Task directions: Reprint each record exactly. Pictures are not reprinted.

[Data excerpts]
● ● ● ● ● ● ●
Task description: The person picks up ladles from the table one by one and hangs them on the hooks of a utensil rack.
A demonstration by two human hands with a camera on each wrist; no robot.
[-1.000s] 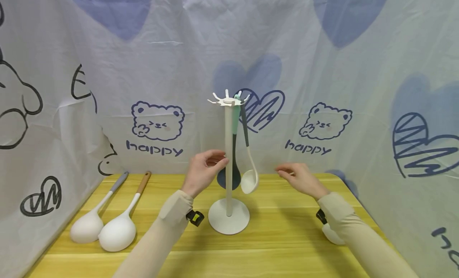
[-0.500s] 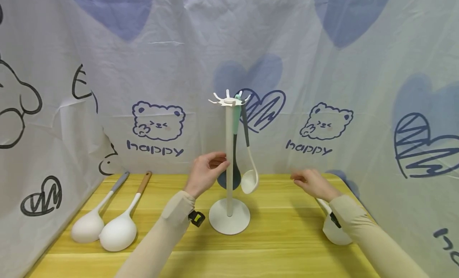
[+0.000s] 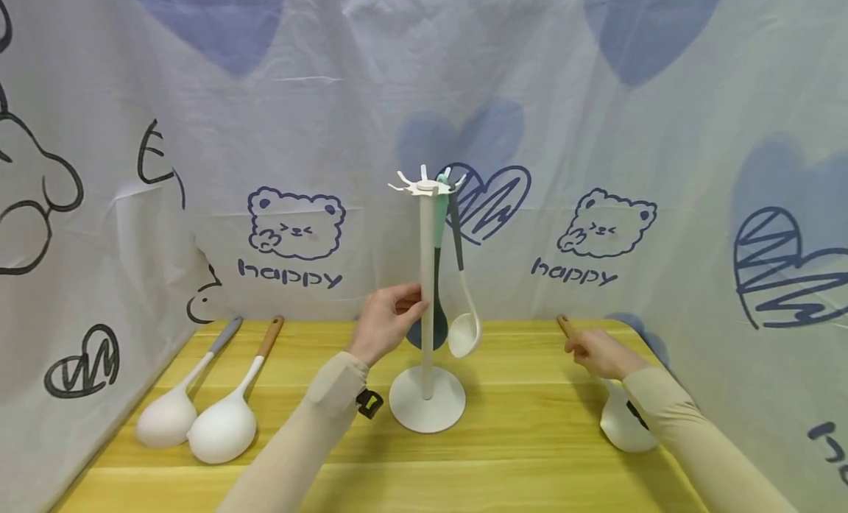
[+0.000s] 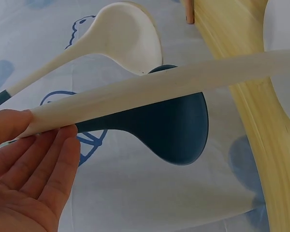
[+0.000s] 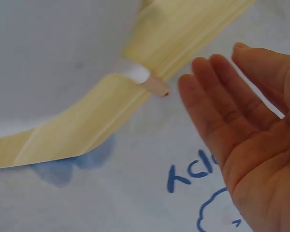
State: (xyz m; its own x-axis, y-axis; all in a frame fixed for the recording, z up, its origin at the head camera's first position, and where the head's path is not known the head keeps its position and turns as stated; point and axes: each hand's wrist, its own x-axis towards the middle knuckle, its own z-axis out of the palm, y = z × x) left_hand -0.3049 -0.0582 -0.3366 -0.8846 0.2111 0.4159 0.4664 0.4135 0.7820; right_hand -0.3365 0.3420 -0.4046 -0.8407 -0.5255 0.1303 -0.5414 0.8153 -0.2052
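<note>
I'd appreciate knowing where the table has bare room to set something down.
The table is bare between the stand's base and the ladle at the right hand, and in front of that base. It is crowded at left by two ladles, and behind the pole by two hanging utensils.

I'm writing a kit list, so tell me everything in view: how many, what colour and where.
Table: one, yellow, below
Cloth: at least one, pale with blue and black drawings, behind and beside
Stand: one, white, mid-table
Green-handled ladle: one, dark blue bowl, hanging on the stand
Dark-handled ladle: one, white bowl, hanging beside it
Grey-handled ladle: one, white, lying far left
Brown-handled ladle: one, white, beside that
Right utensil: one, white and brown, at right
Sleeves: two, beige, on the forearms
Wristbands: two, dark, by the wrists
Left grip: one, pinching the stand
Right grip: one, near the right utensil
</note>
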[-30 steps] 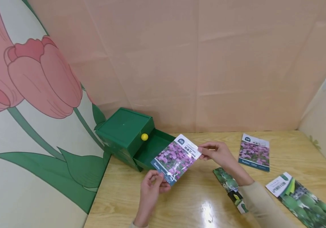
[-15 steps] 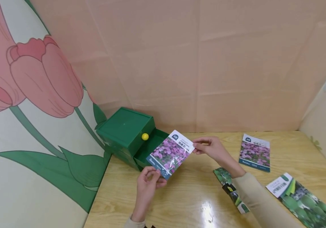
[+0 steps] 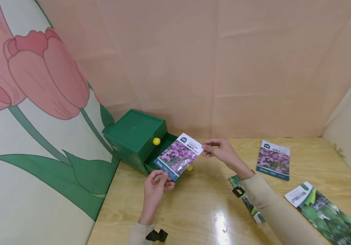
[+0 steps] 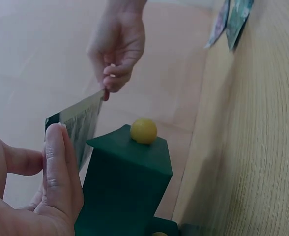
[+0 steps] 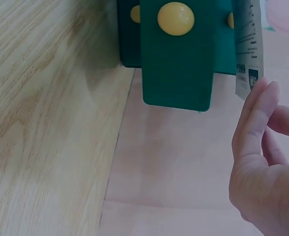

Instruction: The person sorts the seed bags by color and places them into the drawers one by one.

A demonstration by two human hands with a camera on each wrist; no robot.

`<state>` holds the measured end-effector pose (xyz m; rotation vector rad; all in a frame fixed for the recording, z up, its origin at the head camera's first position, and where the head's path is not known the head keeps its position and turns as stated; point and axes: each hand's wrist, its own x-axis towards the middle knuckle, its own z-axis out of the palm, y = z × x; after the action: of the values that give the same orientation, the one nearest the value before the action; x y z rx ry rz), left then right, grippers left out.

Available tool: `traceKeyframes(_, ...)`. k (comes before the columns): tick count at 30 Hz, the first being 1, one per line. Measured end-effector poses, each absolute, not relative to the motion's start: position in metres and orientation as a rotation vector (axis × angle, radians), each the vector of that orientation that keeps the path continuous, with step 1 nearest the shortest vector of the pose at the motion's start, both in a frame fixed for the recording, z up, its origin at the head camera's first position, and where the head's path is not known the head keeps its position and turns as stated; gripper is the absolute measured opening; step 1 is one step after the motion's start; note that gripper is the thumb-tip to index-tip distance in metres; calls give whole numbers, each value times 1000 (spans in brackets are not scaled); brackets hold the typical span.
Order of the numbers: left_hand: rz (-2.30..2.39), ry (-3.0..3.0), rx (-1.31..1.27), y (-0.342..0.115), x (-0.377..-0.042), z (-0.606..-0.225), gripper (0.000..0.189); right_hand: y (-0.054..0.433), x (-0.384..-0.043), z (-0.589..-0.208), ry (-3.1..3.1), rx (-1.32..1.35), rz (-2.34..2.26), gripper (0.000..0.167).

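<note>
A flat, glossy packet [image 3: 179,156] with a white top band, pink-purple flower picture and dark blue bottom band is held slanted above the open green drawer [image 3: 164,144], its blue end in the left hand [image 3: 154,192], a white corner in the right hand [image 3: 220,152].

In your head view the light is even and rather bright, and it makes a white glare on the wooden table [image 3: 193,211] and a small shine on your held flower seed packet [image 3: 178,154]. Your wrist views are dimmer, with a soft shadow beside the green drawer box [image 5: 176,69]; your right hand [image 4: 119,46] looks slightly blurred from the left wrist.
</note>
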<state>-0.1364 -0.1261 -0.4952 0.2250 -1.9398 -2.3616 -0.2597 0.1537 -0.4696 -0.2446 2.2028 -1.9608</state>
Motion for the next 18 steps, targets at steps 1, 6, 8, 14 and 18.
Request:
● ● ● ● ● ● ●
Response area:
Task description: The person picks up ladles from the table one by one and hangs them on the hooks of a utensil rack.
A demonstration by two human hands with a camera on each wrist; no robot.
[-1.000s] 
[-0.500s] 
[+0.000s] 
[+0.000s] 
[+0.000s] 
State: (xyz m; its own x-axis, y-axis; all in a frame fixed for the recording, z up, its origin at the head camera's first position, and where the head's path is not known the head keeps its position and turns as stated; point and axes: each hand's wrist, its own x-axis towards the middle knuckle, its own z-axis out of the palm, y = z × x) left_hand -0.3049 -0.0582 -0.3366 -0.8846 0.2111 0.4159 0.4664 0.4135 0.7820; right_hand -0.3365 0.3420 -0.4046 -0.8407 -0.5255 0.1303 -0.5414 0.8153 -0.2052
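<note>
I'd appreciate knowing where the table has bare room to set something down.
The table is bare between the stand's base and the ladle at the right hand, and in front of that base. It is crowded at left by two ladles, and behind the pole by two hanging utensils.

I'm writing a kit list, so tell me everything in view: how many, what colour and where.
Table: one, yellow, below
Cloth: at least one, pale with blue and black drawings, behind and beside
Stand: one, white, mid-table
Green-handled ladle: one, dark blue bowl, hanging on the stand
Dark-handled ladle: one, white bowl, hanging beside it
Grey-handled ladle: one, white, lying far left
Brown-handled ladle: one, white, beside that
Right utensil: one, white and brown, at right
Sleeves: two, beige, on the forearms
Wristbands: two, dark, by the wrists
Left grip: one, pinching the stand
Right grip: one, near the right utensil
</note>
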[-30 steps] 
[-15 steps] 
[+0 steps] 
[+0 steps] 
[+0 steps] 

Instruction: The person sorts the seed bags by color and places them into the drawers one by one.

A demonstration by two human hands with a camera on each wrist; no robot.

`<state>` holds the measured end-effector pose (xyz m; rotation vector rad; all in a frame fixed for the recording, z up, its origin at the head camera's first position, and where the head's path is not known the head keeps its position and turns as stated; point and axes: each hand's wrist, its own x-axis towards the middle knuckle, its own z-axis out of the palm, y = z × x; after the action: of the values that give the same orientation, the one nearest the value before the action; x y z rx ry rz), left then right, grippers left out.

Available tool: `traceKeyframes(_, ...)`. k (comes before the columns): tick count at 30 Hz, the first being 1, one per line. Measured end-effector poses, each absolute, not relative to the motion's start: position in metres and orientation as a rotation vector (axis × angle, radians), each the vector of that orientation that keeps the path continuous, with step 1 nearest the shortest vector of the pose at the motion's start, both in a frame fixed for the recording, z up, its origin at the head camera's first position, and where the head's path is not known the head keeps its position and turns as stated; gripper is the absolute measured opening; step 1 is one step after the motion's start; note that gripper is the thumb-tip to index-tip distance in metres; calls give whole numbers, each value times 1000 (spans in brackets are not scaled); brackets hold the typical span.
Order of the numbers: left_hand: rz (-2.30..2.39), ry (-3.0..3.0), rx (-1.31..1.27), y (-0.342..0.115), x (-0.377..-0.042), z (-0.606..-0.225), gripper (0.000..0.189); right_hand: y (-0.054..0.433), x (-0.384..-0.043), z (-0.589..-0.208), ry (-3.1..3.1), rx (-1.32..1.35), rz (-2.34..2.26), gripper (0.000..0.167).

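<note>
A flat, glossy packet [image 3: 179,156] with a white top band, pink-purple flower picture and dark blue bottom band is held slanted above the open green drawer [image 3: 164,144], its blue end in the left hand [image 3: 154,192], a white corner in the right hand [image 3: 220,152].

In your head view the light is even and rather bright, and it makes a white glare on the wooden table [image 3: 193,211] and a small shine on your held flower seed packet [image 3: 178,154]. Your wrist views are dimmer, with a soft shadow beside the green drawer box [image 5: 176,69]; your right hand [image 4: 119,46] looks slightly blurred from the left wrist.
</note>
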<state>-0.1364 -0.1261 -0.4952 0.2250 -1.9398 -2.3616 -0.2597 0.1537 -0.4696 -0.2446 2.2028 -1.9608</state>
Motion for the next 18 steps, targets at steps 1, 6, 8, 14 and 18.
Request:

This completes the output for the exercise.